Problem 7: Explain the process of eutrophication and its effects on aquatic ecosystems.

If you get this wrong, revise: Human Impact -- Pollution (Eutrophication)

Solution

1. Excess nutrients (nitrates and phosphates from fertilisers, sewage) enter a water body.
2. Nutrient enrichment causes rapid algal growth (algal bloom).
3. The algal layer blocks light, killing submerged aquatic plants.
4. Algae die and are decomposed by bacteria, which consume dissolved oxygen through aerobic respiration.
5. Dissolved oxygen levels drop (hypoxia or anoxia).
6. Fish and other aquatic organisms die.
7. Decomposition of dead organisms further consumes oxygen, worsening the problem.

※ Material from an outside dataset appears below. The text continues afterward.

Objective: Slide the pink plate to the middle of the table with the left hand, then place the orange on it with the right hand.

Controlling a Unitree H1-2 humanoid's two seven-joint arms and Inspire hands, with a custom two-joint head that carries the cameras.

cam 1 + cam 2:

Problem 8: Explain what is meant by bioaccumulation and biomagnification, using mercury as an example.

If you get this wrong, revise: Human Impact -- Pollution (Bioaccumulation vs Biomagnification)

Solution

Bioaccumulation is the accumulation of a substance within a single organism over its lifetime. Mercury absorbed from water or food accumulates in the body tissues (especially the liver and brain) faster than it can be excreted.

Biomagnification is the increasing concentration of a substance at each successive trophic level. Mercury concentration increases from plankton to small fish to large fish to birds of prey. At each level, organisms consume many prey items, accumulating all the mercury those prey contained.

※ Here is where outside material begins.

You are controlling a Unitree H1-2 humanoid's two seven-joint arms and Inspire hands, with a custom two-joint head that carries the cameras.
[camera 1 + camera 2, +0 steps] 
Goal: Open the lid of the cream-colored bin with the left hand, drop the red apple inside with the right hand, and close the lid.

Key distinction: bioaccumulation is within one organism; biomagnification is across the food chain. Mercury is particularly problematic because it is fat-soluble, persistent, and toxic to the nervous system.

Problem 9: Describe three types of fossil evidence that support the theory of evolution.

If you get this wrong, revise: Evolution Evidence -- The Fossil Record

Solution

1. Transitional fossils: Show intermediate characteristics between ancestral and descendant groups. Example: Archaeopteryx (feathered dinosaur with teeth and long bony tail -- intermediate between reptiles and birds); Tiktaalik (fish with limb-like fins -- intermediate between fish and tetrapods).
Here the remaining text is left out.